» **DATA SEGMENT**:
== Segment start ==

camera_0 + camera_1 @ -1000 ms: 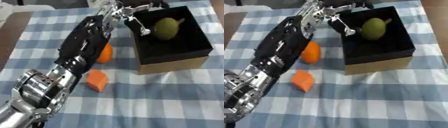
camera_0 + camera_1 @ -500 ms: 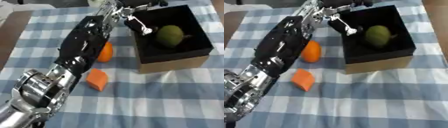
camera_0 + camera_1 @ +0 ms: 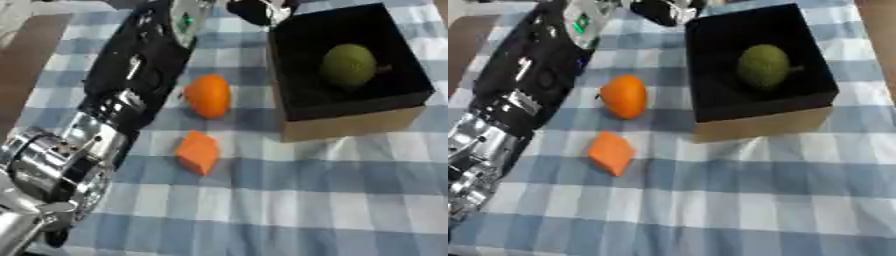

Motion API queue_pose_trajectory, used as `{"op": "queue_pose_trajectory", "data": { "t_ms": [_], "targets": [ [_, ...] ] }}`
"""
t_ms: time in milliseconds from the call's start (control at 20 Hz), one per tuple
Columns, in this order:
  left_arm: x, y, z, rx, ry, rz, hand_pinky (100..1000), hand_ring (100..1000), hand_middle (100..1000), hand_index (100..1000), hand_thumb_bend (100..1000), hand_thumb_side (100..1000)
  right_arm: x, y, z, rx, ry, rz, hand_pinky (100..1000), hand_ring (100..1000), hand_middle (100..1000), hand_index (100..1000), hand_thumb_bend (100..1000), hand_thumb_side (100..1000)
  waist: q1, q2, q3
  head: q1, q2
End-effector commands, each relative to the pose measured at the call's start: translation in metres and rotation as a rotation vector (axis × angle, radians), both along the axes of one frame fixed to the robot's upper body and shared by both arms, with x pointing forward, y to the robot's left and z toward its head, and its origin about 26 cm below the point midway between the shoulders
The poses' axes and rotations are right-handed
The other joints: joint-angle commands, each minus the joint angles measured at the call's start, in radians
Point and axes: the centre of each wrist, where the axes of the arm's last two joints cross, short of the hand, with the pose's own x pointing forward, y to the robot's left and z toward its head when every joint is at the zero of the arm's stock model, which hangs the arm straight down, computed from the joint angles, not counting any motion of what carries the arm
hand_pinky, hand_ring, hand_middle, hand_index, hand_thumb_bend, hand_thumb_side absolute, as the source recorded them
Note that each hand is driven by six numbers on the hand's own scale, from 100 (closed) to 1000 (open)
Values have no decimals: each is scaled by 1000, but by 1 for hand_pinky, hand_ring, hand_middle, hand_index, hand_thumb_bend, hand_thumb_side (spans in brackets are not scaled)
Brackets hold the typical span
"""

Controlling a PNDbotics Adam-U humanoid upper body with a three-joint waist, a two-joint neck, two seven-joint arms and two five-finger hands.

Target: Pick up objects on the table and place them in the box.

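Note:
A green round fruit [image 3: 348, 65] lies inside the black box [image 3: 350, 127], which has a cardboard outer wall and stands at the upper right. An orange fruit [image 3: 208, 95] rests on the checked cloth just left of the box. Below it lies an orange wedge-shaped piece [image 3: 198, 151]. My left arm [image 3: 131, 75] stretches from the lower left to the top edge. Its hand [image 3: 252, 10] sits beside the box's far left corner, cut off by the frame edge and holding nothing that I can see. My right hand shows in neither view.
A blue and white checked cloth [image 3: 289, 200] covers the table. A brown strip [image 3: 22, 55] runs beyond the cloth's left edge. My left forearm lies over the cloth's left side, close to the orange fruit.
The green fruit left my left hand's fingers and settled in the box. The hand drew back out of the box toward its far left corner.

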Motion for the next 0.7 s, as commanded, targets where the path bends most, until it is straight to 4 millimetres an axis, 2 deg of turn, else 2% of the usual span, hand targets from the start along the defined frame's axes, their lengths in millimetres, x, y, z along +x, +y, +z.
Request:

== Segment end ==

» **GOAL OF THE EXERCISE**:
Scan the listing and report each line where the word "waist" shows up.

» **FINAL ANSWER**:
  waist: q1, q2, q3
Controlling a PNDbotics Adam-U humanoid upper body with a three-joint waist, a two-joint neck, two seven-joint arms and two five-finger hands.

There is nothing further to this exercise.